TO DO:
In the material below, write out each line word for word and omit the pictures.

INFORMATION PROVIDED:
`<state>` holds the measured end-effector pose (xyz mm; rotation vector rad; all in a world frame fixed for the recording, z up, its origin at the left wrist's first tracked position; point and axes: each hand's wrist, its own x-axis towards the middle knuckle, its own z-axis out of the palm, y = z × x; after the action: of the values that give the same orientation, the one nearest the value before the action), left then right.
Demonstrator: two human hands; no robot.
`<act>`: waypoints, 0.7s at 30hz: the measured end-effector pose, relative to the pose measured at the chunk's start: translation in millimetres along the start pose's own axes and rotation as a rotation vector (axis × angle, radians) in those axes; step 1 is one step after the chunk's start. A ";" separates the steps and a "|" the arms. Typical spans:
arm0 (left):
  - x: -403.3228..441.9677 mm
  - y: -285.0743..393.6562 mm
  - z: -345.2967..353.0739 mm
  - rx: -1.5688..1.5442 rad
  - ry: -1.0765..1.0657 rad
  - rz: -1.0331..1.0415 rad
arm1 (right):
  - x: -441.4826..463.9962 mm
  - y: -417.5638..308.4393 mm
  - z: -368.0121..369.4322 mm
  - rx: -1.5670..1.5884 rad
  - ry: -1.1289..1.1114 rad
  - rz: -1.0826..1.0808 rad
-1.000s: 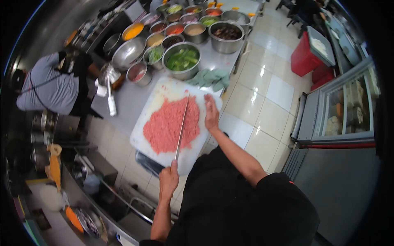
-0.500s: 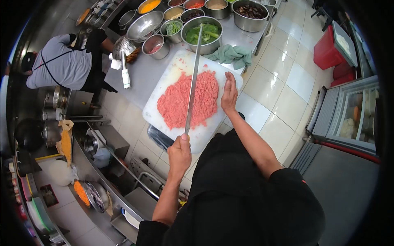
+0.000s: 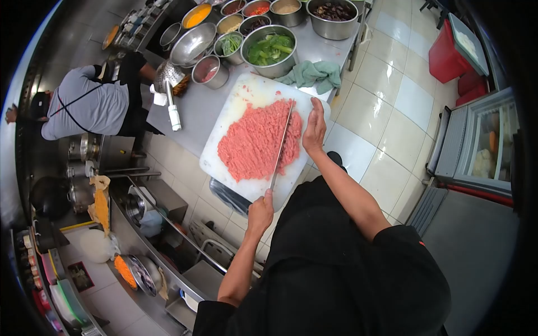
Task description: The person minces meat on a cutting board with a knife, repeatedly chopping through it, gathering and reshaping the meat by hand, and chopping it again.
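My left hand (image 3: 260,213) is closed round the handle of a long-bladed knife (image 3: 284,137). The blade lies across the right part of a flat mound of pink minced meat (image 3: 246,143), its tip near the far edge of the meat. Under it is a white cutting board (image 3: 213,151), which juts past the table's near edge. My right hand (image 3: 314,126) is held on edge at the board's right side, with fingers stretched out and nothing in them. A few small meat bits lie on the far end of the board.
Beyond the board stand a metal pot of green leaves (image 3: 271,51), a bowl with some pink meat (image 3: 210,71) and several ingredient bowls. A green cloth (image 3: 314,75) lies beside the pot. A ladle-like strainer (image 3: 171,95) rests left. A co-worker (image 3: 89,101) works at the far left.
The knife has come down from above the board onto the right part of the meat, and my left hand has shifted right. The right hand stays at the board's edge.
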<state>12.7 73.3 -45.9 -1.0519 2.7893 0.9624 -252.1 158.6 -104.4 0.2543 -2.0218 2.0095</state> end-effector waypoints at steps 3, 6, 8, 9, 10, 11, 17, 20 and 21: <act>3.9 38.5 -41.9 -0.097 -0.116 -0.137 | 5.9 0.5 -5.8 0.038 -0.053 0.065; -10.2 58.0 -64.2 -0.335 -0.014 -0.160 | -2.3 -7.9 -6.6 0.088 -0.122 0.158; -7.2 33.7 -40.1 -0.451 0.116 -0.036 | -2.8 -3.2 -2.4 0.026 -0.087 0.096; -0.4 9.8 -22.8 -0.269 0.077 -0.046 | -3.3 -1.2 2.3 0.000 -0.071 0.063; 7.5 -11.2 -8.6 -0.087 0.038 -0.056 | -3.7 1.3 4.6 -0.001 -0.099 0.085; 11.6 -20.2 -3.0 0.095 -0.007 -0.067 | -5.4 4.9 2.6 -0.009 -0.126 0.111; -3.7 55.2 -72.2 -0.250 0.030 -0.164 | -5.8 -5.5 -2.7 -0.027 -0.118 0.068; 9.4 -10.2 -13.0 -0.242 0.153 -0.045 | -2.4 2.6 2.8 -0.043 -0.130 0.054; 16.7 -8.7 -13.7 0.063 0.045 -0.050 | -3.9 1.6 3.1 -0.037 -0.127 0.062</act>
<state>7.7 50.7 -43.1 -1.1423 2.7939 0.8509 -249.2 155.3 -107.1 0.3224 -2.1667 2.0377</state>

SOLVED EXERCISE:
`<state>` holds the measured end-effector pose (xyz mm; rotation vector rad; all in a world frame fixed for the recording, z up, its origin at the left wrist's first tracked position; point and axes: each hand's wrist, its own x-axis towards the middle knuckle, its own z-axis out of the palm, y = z × x; after the action: of the values that give the same orientation, the one nearest the value before the action), left then right.
Demonstrator: two human hands; no robot.
`<act>`: waypoints, 0.7s at 30hz: the measured end-effector pose, relative to the pose measured at the chunk's start: translation in millimetres along the start pose's own axes and rotation as a rotation vector (axis × angle, radians) in those axes; step 1 is one step after the chunk's start. A ";" separates the steps and a "|" the arms. Typical spans:
arm0 (left):
  - x: -403.3228..441.9677 mm
  - y: -285.0743..393.6562 mm
  - z: -345.2967..353.0739 mm
  - rx: -1.5688..1.5442 rad
  - ry: -1.0765..1.0657 rad
  - rz: -1.0331..1.0415 rad
arm1 (right):
  - x: -441.4826..463.9962 mm
  - y: -417.5638..308.4393 mm
  - z: -368.0121..369.4322 mm
  - rx: -1.5670..1.5884 rad
  - ry: -1.1289..1.1114 rad
  - rz: -1.0826..1.0808 rad
-1.000s: 
-0.500s: 
+0.000s: 
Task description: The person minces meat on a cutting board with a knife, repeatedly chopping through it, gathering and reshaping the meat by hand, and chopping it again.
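My left hand (image 3: 260,213) is closed round the handle of a long-bladed knife (image 3: 284,137). The blade lies across the right part of a flat mound of pink minced meat (image 3: 246,143), its tip near the far edge of the meat. Under it is a white cutting board (image 3: 213,151), which juts past the table's near edge. My right hand (image 3: 314,126) is held on edge at the board's right side, with fingers stretched out and nothing in them. A few small meat bits lie on the far end of the board.
Beyond the board stand a metal pot of green leaves (image 3: 271,51), a bowl with some pink meat (image 3: 210,71) and several ingredient bowls. A green cloth (image 3: 314,75) lies beside the pot. A ladle-like strainer (image 3: 171,95) rests left. A co-worker (image 3: 89,101) works at the far left.
The knife has come down from above the board onto the right part of the meat, and my left hand has shifted right. The right hand stays at the board's edge.
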<state>12.7 73.3 -45.9 -1.0519 2.7893 0.9624 -252.1 158.6 -104.4 0.2543 -2.0218 2.0095</state> end-effector waypoints at steps 3, 6, 8, 9, 10, 11, 17, 20 and 21: <act>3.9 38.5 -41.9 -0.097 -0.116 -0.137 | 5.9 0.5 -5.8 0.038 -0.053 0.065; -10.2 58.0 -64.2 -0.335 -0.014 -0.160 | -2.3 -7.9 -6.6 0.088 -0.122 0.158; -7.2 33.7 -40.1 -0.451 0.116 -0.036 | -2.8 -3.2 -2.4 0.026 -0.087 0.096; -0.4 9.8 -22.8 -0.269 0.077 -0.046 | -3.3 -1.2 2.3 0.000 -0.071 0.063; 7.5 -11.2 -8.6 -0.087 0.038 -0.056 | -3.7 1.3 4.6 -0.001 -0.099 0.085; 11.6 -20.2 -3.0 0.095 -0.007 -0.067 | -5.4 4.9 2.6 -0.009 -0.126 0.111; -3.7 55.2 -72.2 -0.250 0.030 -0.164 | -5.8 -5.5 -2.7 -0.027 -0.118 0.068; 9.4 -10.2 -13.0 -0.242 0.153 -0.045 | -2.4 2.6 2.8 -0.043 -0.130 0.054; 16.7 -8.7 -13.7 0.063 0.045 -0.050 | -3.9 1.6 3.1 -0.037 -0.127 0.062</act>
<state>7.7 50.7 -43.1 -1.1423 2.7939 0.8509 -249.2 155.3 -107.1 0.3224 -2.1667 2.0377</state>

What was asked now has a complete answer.